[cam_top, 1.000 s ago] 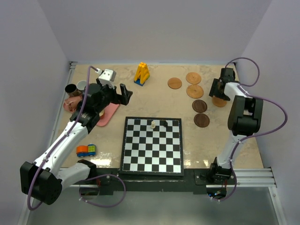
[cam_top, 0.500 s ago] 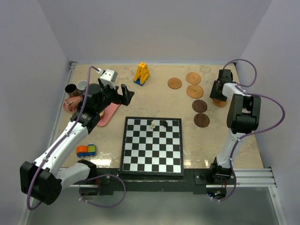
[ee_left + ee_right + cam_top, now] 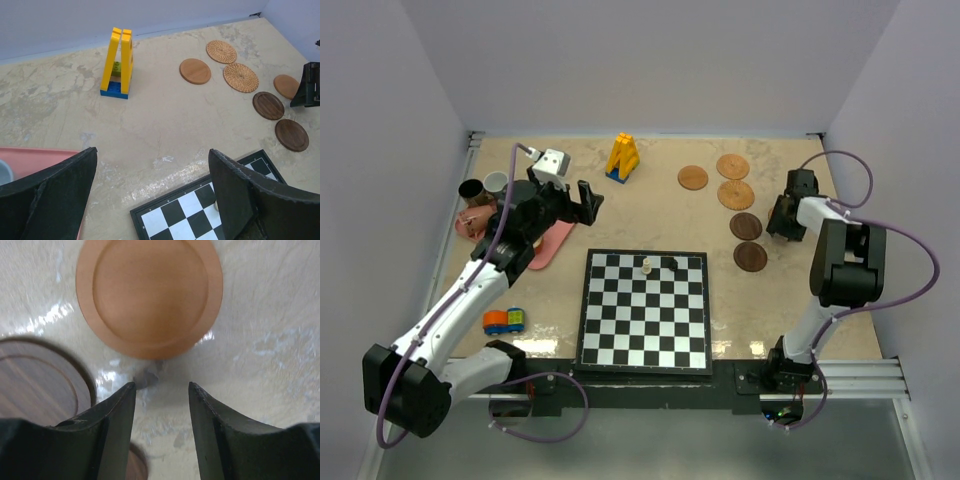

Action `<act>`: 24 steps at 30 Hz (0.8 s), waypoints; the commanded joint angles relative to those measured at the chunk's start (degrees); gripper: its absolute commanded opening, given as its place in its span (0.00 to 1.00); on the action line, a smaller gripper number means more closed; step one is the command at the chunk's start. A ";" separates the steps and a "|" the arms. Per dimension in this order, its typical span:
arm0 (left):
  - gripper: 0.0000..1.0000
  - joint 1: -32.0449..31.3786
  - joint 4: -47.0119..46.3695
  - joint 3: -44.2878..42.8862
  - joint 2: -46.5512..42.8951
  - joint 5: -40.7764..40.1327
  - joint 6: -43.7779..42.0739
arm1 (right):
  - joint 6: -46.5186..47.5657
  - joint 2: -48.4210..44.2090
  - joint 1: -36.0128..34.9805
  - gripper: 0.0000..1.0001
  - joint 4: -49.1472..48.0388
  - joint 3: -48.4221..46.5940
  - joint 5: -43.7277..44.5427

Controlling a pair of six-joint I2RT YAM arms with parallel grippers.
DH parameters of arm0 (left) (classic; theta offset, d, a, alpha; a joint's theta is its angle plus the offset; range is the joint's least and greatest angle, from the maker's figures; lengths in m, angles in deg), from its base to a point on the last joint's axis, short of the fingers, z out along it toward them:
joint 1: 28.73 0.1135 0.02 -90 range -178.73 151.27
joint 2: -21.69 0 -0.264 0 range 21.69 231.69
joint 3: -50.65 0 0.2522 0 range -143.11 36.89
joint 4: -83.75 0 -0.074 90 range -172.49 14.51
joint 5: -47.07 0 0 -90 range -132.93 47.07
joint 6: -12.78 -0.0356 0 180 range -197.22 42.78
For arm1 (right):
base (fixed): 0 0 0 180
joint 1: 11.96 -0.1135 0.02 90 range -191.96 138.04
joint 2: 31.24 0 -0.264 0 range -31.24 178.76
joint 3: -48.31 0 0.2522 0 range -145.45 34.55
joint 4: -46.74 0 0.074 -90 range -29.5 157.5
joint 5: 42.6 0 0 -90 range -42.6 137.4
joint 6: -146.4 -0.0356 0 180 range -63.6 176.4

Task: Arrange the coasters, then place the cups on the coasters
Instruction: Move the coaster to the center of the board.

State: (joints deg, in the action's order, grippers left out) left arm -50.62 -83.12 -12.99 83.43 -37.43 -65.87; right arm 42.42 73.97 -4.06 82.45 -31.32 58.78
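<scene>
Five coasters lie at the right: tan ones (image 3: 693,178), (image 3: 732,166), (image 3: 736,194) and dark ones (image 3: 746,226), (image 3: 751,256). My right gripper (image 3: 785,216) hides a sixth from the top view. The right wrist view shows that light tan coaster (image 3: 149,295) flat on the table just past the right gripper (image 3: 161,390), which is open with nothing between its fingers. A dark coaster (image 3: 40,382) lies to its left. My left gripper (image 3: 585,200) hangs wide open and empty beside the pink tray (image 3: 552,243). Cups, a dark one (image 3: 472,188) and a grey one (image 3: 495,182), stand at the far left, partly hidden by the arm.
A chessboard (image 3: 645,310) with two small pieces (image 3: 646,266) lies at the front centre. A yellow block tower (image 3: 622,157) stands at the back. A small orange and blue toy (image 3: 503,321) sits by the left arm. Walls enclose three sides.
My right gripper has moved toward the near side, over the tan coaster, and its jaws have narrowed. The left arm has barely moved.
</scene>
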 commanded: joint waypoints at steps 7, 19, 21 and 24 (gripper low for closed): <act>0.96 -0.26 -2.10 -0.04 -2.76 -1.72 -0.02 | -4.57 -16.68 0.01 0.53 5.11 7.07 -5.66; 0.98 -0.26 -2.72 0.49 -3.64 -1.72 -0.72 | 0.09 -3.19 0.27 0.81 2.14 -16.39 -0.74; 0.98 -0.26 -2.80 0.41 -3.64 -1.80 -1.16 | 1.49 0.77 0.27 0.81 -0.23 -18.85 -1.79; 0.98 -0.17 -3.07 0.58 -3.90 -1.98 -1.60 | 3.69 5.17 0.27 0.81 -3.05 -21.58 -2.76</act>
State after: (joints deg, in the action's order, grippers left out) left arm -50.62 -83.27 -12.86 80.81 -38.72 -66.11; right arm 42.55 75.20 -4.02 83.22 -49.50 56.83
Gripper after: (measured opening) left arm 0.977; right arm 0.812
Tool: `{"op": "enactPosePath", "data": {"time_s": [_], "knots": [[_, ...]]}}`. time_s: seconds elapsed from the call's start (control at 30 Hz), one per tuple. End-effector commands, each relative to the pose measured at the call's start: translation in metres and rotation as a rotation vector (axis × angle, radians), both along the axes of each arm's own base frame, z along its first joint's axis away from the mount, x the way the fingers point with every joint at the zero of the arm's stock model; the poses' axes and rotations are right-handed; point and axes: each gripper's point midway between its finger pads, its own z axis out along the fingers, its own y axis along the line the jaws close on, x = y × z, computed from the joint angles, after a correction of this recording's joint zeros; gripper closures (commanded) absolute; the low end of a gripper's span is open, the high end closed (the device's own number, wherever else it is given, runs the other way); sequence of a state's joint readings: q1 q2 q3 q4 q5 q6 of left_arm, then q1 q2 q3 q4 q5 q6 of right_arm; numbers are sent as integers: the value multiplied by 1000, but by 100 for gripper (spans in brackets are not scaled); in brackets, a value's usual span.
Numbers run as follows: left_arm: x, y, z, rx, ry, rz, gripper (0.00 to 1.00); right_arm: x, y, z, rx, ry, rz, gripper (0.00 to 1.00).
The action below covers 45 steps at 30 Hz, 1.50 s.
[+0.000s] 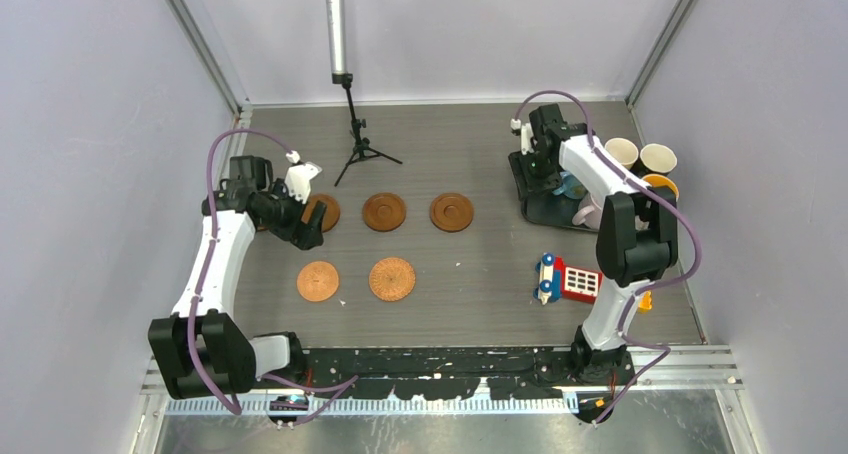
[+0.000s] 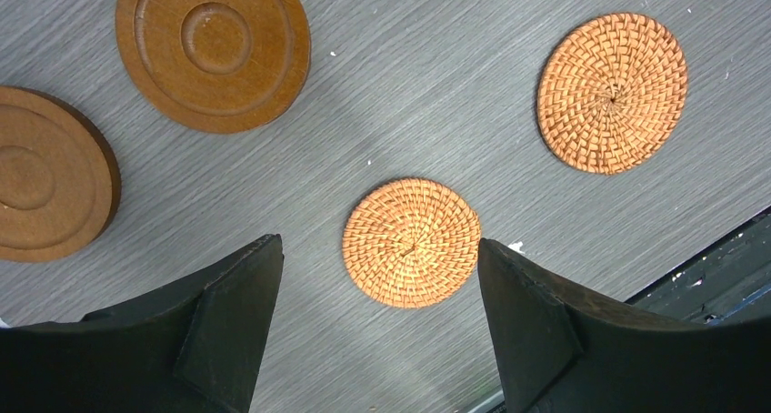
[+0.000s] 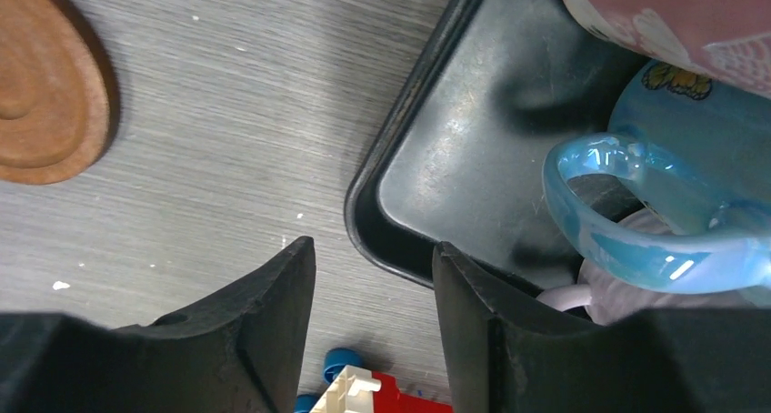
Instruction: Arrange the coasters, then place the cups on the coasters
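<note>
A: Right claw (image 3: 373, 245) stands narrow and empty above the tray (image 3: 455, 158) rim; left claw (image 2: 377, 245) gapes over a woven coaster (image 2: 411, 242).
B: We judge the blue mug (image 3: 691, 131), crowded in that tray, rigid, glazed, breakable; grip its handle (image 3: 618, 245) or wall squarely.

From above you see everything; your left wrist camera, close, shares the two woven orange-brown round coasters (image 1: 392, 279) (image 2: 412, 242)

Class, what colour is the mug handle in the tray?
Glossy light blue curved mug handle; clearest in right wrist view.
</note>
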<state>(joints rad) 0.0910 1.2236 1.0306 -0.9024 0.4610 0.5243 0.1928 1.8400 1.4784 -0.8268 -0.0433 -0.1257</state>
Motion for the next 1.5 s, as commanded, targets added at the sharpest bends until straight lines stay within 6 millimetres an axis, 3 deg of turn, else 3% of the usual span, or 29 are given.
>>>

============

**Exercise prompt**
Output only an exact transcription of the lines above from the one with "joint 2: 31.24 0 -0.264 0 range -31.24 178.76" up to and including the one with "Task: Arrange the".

**Expected answer**
joint 2: 31.24 0 -0.264 0 range -31.24 178.76
joint 3: -48.31 0 0.2522 0 range -145.45 34.55
joint 4: -46.74 0 0.074 -90 range -29.5 157.5
joint 5: 42.6 0 0 -90 range -42.6 137.4
joint 6: -146.4 -0.0356 0 180 range -63.6 176.4

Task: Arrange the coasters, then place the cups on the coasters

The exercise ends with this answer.